Tuesday, November 20, 2007
As you have all heard by now, November 10 was, as KK mentioned in an earlier post, a life-changing day. Both performances of The Refuge were amazing, and the coverage it received was phenomenal. We made the FRONT PAGE (above the fold!) of the Houston Chronicle, and the front page of the Arts section in the New York Times. Charles Ward with the Houston Chronicle gave a fabulous review of the performance, stating "Overall, the production was first-class..." The Houston Chronicle published an editorial, and the evening performance was broadcast LIVE on KUHF 88.7 FM.
As I said, the coverage was phenomenal. It was also seen or heard on the following: Radio Saigon, Saigon Houston, Chronicle Vietnamese community paper, Our Texas Russian press, South Plains Public Radio (Lubbock), The Star Telegram (Fort Worth), WOAI TV San Antonio, KXAN Austin, Fox TV Houston, KPFT Radio Houston, KSWO Wichita Falls, and Austin American Statesman.
If you missed The Refuge, or if you want to see it again, I hope you will join us in May, when HGO performs it at Miller Outdoor Theatre. In the meantime, I have included some beautiful pictures taken by Janice Rubin at the dress rehearsal for your enjoyment. Oh, I almost forgot! Here are a few video clips from the dress rehearsal as well. Enjoy!
Video Clip 1
Video Clip 2
Video Clip 3
Photos © 2006 Janice Rubin
Sunday, November 11, 2007
We did it yesterday, twice. I don't even know what or how to write about it yet, so I'll leave you here with a picture taken from stage left of HGO's dedicated, skilled, generous performers. Thanks, everybody, for a life-changing day.
Off to Indianapolis today to begin the Studio audition tour. I'll be posting from the road, and hopefully linking you to much more REFUGE photography and reviews.
Friday, November 9, 2007
- our amazing men, BG, LB, and RM, in the "Soviet" movement
Thursday, November 8, 2007
Sunday, November 4, 2007
I was raised in the frozen north. Lake Wobegon, you betcha, Da Vikes and da cheeseheads, the whole nine yards. The colors and open expressions of Texas amaze me on a daily basis. It's a long-standing stereotype that warmer temperatures engender warmer emotions and more creative language is born under bluer skies. Evidence to support these ideas is all around us in Houston, never more so than at a Day of the Dead festival. We went to the Lawndale Art Center on Saturday to perform "Mexico" from THE REFUGE, and did so among an incredible display of local art. We were surrounded on all sides by gorgeous retablos - these are home altars made to venerate any one of the endless saints. This folk art form flourished in the nineteenth century but is still practiced in styles colorful, allegorical, whimsical, spiritual. Little altars everywhere, we set up to sing.

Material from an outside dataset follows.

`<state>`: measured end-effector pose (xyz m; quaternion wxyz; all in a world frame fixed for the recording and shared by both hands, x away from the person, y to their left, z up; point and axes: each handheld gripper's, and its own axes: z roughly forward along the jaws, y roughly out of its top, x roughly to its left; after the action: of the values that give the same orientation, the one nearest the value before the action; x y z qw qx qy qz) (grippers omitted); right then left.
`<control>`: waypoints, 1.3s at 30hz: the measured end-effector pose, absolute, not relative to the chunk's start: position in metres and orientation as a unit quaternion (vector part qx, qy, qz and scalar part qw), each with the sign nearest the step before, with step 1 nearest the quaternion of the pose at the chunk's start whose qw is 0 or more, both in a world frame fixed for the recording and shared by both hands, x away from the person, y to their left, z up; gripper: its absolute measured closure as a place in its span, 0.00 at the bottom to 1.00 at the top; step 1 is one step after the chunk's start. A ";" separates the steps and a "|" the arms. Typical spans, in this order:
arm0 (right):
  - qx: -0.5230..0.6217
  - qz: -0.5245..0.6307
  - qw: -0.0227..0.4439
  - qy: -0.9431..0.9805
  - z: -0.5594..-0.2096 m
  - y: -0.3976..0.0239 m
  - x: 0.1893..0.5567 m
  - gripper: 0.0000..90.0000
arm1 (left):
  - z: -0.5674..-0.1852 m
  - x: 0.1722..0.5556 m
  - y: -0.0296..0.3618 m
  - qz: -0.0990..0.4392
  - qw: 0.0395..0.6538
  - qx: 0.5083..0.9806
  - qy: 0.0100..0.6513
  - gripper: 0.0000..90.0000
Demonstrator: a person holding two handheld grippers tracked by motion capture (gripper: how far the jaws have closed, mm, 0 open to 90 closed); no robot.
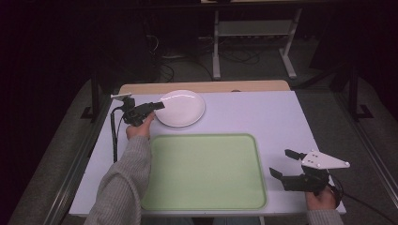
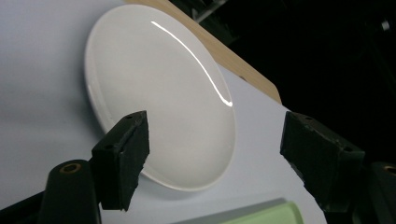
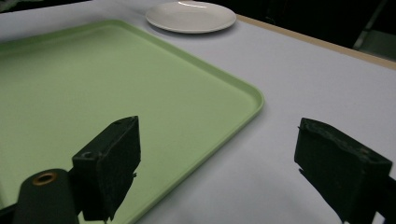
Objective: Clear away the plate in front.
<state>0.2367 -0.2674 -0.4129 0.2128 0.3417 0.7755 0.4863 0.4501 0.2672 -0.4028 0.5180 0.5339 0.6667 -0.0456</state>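
I have my left tongs (image 1: 157, 106) spread at the near rim of the white plate (image 1: 180, 108) resting ungrasped on the counter (image 1: 263, 117) beyond the empty green tray (image 1: 204, 171), my right tongs (image 1: 283, 164) spread and idle, so I judge nothing is done yet.

In the high view the person's left forearm (image 1: 124, 187) covers the green tray's (image 1: 206, 173) near left corner, and the right hand (image 1: 322, 198) is cut by the bottom edge. The left hand-held gripper (image 1: 157, 104) overlaps the white plate's (image 1: 183, 110) left rim there. In the left gripper view a jaw hides the plate's near edge; the tray (image 2: 261, 215) shows as a sliver at the bottom edge.
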 end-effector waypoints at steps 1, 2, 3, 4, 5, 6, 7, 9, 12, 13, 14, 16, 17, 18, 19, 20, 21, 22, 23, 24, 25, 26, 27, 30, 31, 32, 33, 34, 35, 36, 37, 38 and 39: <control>0.341 0.486 0.213 0.776 -0.413 -0.267 0.237 0.15 | -0.408 0.452 0.267 -0.046 0.514 0.522 0.679 0.29; 0.341 0.487 0.213 0.776 -0.413 -0.267 0.237 0.15 | -0.411 0.454 0.267 -0.048 0.512 0.517 0.685 0.30; 0.341 0.487 0.212 0.775 -0.413 -0.268 0.237 0.15 | -0.413 0.455 0.267 -0.050 0.506 0.515 0.690 0.31; 0.341 0.487 0.212 0.775 -0.413 -0.268 0.237 0.15 | -0.413 0.455 0.267 -0.050 0.506 0.515 0.690 0.32; 0.341 0.488 0.213 0.775 -0.413 -0.268 0.237 0.15 | -0.417 0.457 0.268 -0.049 0.499 0.503 0.704 0.32; 0.341 0.489 0.212 0.775 -0.413 -0.268 0.237 0.15 | -0.419 0.458 0.269 -0.051 0.496 0.500 0.708 0.33; 0.341 0.489 0.212 0.775 -0.413 -0.268 0.237 0.15 | -0.421 0.459 0.268 -0.050 0.491 0.493 0.716 0.34; 0.341 0.488 0.212 0.775 -0.413 -0.268 0.237 0.15 | -0.425 0.461 0.270 -0.050 0.481 0.483 0.730 0.36; 0.341 0.490 0.213 0.774 -0.413 -0.268 0.237 0.15 | -0.431 0.463 0.270 -0.049 0.467 0.473 0.746 0.40; 0.341 0.491 0.214 0.773 -0.412 -0.268 0.237 0.15 | -0.434 0.464 0.270 -0.051 0.463 0.470 0.750 0.40; 0.341 0.492 0.214 0.772 -0.412 -0.268 0.237 0.15 | -0.434 0.464 0.270 -0.051 0.463 0.470 0.750 0.41; 0.343 0.493 0.214 0.771 -0.412 -0.269 0.237 0.15 | -0.437 0.465 0.270 -0.054 0.460 0.462 0.756 0.42; 0.343 0.493 0.214 0.771 -0.412 -0.269 0.237 0.15 | -0.440 0.467 0.269 -0.059 0.461 0.455 0.760 0.43; 0.343 0.493 0.214 0.770 -0.412 -0.269 0.237 0.15 | -0.440 0.467 0.269 -0.059 0.461 0.455 0.760 0.44; 0.343 0.494 0.214 0.770 -0.412 -0.269 0.237 0.15 | -0.443 0.468 0.267 -0.065 0.461 0.448 0.763 0.44; 0.343 0.494 0.214 0.770 -0.412 -0.269 0.237 0.15 | -0.445 0.468 0.266 -0.070 0.462 0.443 0.765 0.44; 0.342 0.495 0.215 0.769 -0.412 -0.269 0.237 0.15 | -0.446 0.469 0.265 -0.072 0.461 0.442 0.766 0.45; 0.341 0.496 0.216 0.769 -0.411 -0.269 0.237 0.15 | -0.447 0.470 0.264 -0.075 0.462 0.437 0.768 0.45; 0.341 0.496 0.216 0.769 -0.411 -0.269 0.237 0.15 | -0.448 0.470 0.263 -0.077 0.463 0.435 0.768 0.45; 0.341 0.497 0.215 0.768 -0.411 -0.269 0.237 0.15 | -0.448 0.470 0.263 -0.077 0.463 0.435 0.768 0.46; 0.341 0.498 0.215 0.768 -0.411 -0.269 0.237 0.15 | -0.450 0.471 0.261 -0.077 0.461 0.431 0.772 0.46; 0.341 0.498 0.215 0.768 -0.411 -0.269 0.237 0.15 | -0.450 0.471 0.261 -0.077 0.461 0.431 0.772 0.46; 0.342 0.497 0.214 0.768 -0.411 -0.269 0.237 0.15 | -0.453 0.472 0.260 -0.084 0.463 0.420 0.776 0.46; 0.342 0.493 0.211 0.772 -0.412 -0.268 0.237 0.15 | -0.454 0.473 0.259 -0.091 0.467 0.410 0.778 0.46; 0.341 0.492 0.211 0.773 -0.412 -0.268 0.237 0.15 | -0.455 0.474 0.258 -0.093 0.468 0.405 0.780 0.47; 0.340 0.492 0.210 0.773 -0.412 -0.268 0.238 0.15 | -0.456 0.474 0.258 -0.095 0.470 0.401 0.781 0.47; 0.339 0.493 0.210 0.773 -0.412 -0.267 0.238 0.15 | -0.456 0.474 0.258 -0.100 0.473 0.394 0.782 0.48; 0.339 0.493 0.211 0.773 -0.412 -0.267 0.237 0.15 | -0.458 0.475 0.257 -0.105 0.475 0.391 0.781 0.49; 0.338 0.492 0.211 0.774 -0.412 -0.267 0.238 0.15 | -0.459 0.475 0.256 -0.110 0.478 0.387 0.781 0.51; 0.338 0.492 0.210 0.774 -0.412 -0.267 0.238 0.15 | -0.460 0.475 0.255 -0.110 0.478 0.388 0.780 0.52; 0.338 0.492 0.210 0.774 -0.412 -0.267 0.238 0.15 | -0.460 0.475 0.255 -0.110 0.478 0.388 0.780 0.53; 0.338 0.492 0.210 0.774 -0.412 -0.267 0.237 0.15 | -0.460 0.475 0.254 -0.106 0.477 0.386 0.783 0.54; 0.337 0.492 0.210 0.774 -0.412 -0.267 0.238 0.15 | -0.460 0.475 0.254 -0.106 0.477 0.386 0.783 0.55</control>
<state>0.2375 -0.2675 -0.4118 0.2105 0.3373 0.7743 0.4924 0.4752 0.2541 -0.4603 0.4766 0.3862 0.7827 -0.1058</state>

On the one hand, as I listened, I thought, excellent, it's powerful, he really got it. I mean, he wasn't happy about the experience, but he had a real experience, moved well beyond his zone of comfort. On the other hand, it was frustrating. Music supposed to make you feel better? But the classical industry has been telling people for a generation that we're like salve, therapy, chamomile tea. Relaxing music for your commute! Classics to soothe! Mozart to make you smarter! The upset gentleman had totally internalized the message that classical music was a protection and escape from the dangers and terrors of the world, and didn't want to hear those things expressed through classical music's language. Yikes. Dia de los muertos.

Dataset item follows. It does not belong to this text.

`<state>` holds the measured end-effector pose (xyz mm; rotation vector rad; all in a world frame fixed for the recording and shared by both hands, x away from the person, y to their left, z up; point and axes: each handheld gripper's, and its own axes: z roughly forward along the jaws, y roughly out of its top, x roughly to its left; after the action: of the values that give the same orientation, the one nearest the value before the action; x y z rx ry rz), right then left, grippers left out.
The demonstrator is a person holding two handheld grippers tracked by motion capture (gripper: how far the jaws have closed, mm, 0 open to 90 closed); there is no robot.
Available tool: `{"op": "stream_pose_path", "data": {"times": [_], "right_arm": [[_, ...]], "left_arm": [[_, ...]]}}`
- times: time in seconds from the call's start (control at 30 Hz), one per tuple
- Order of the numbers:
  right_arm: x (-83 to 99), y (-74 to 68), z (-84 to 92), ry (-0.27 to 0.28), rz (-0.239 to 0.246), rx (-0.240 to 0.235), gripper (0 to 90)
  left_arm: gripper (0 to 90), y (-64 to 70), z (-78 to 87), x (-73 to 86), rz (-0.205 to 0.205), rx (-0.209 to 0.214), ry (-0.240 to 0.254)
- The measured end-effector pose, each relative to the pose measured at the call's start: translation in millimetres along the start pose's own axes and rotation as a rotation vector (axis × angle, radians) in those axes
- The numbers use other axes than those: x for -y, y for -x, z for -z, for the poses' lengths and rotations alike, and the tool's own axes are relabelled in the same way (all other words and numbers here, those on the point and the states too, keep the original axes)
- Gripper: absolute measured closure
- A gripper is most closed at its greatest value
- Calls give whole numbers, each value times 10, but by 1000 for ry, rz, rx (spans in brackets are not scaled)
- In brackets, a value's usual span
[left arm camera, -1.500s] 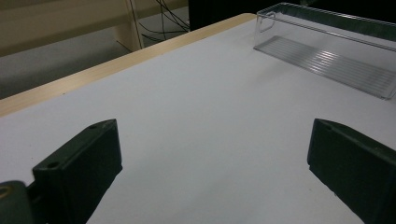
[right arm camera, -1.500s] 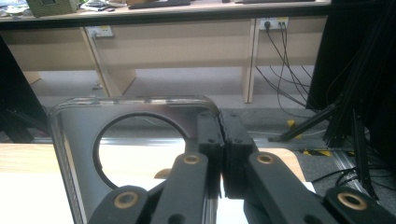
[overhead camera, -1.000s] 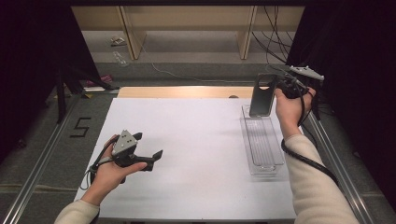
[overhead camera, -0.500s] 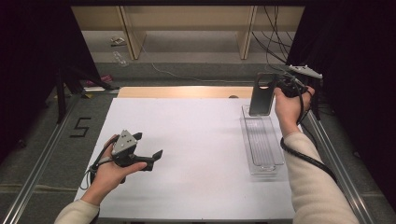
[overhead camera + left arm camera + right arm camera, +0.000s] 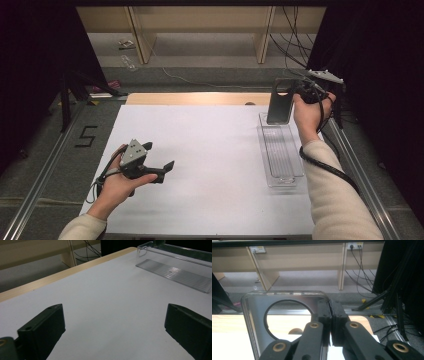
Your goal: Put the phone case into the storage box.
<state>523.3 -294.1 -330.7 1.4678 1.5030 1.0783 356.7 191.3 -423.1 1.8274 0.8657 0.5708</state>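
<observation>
My right gripper is shut on a smoky clear plate with rounded corners and a round hole. It holds the plate upright over the far end of a long clear plastic tray at the right of the white table. In the right gripper view the jaws pinch the plate at its right edge, beside the hole. My left gripper rests low over the table's near left, jaws wide apart. Nothing lies between them in the left gripper view, and the tray shows far off at the upper right.
A wooden strip borders the table's far edge. Behind it stand wooden shelf legs and trailing cables. Metal rails run along both sides, and a "5" mark sits on the grey mat at left.
</observation>
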Motion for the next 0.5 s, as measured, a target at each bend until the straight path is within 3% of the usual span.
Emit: {"op": "stream_pose_path", "data": {"times": [0.5], "right_arm": [[20,-1,-60,-12,5,8,886]], "left_arm": [[25,-2,0,2,-1,1,-2]]}}
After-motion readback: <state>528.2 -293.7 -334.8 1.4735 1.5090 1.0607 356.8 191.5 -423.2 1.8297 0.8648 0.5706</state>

So back to Lawndale. We're with DH and ER, as usual, Studio soloist AS, and six terrific soloists from the University of Houston. There was no way we could schedule singers from the HGO chorus to do this performance (they're still involved in an opera or two), so we reached out to UH for a sextet to take over the very complex choral parts of this movement. Kudos to them all for their professionalism and hard work, and for an excellent performance.
In this movement, the solo soprano sings the words of an interviewee: "Sometimes I think it would be better to stay behind with your kids...you're not going to take away pain with money." It's a stark moment of contrast with the essentially joyous feeling of the choral sections, and it adds real pungency to have these words arguing against immigration, against that kind of risk, in the middle of a work that celebrates it. Another twist: these words are sung by AS, a young woman who is herself a transplant from another country, in Houston to hone her craft as a singer, to give herself a chance at a rare and fantastic life.
One story of risk that ends in failure, another of a success passage tinged with doubt over the real rewards of the risk involved, artists at crossroads, little altars everywhere. Upstairs at Lawndale, we look at Day of the Dead works by Houston highschoolers: Superman as a skeleton, a retablo venerating Jimi Hendrix, an altar to a dead father made of ramen noodle packets and his favorite CDs. Downstairs adults and children make sugar skulls. Brilliant colors and music and dance celebrate the dead, the living, the saints, all here in one room together...I would say it's just like at the opera house, but isn't that obvious?
DC and AS with their skulls, Drop dead gorgeous.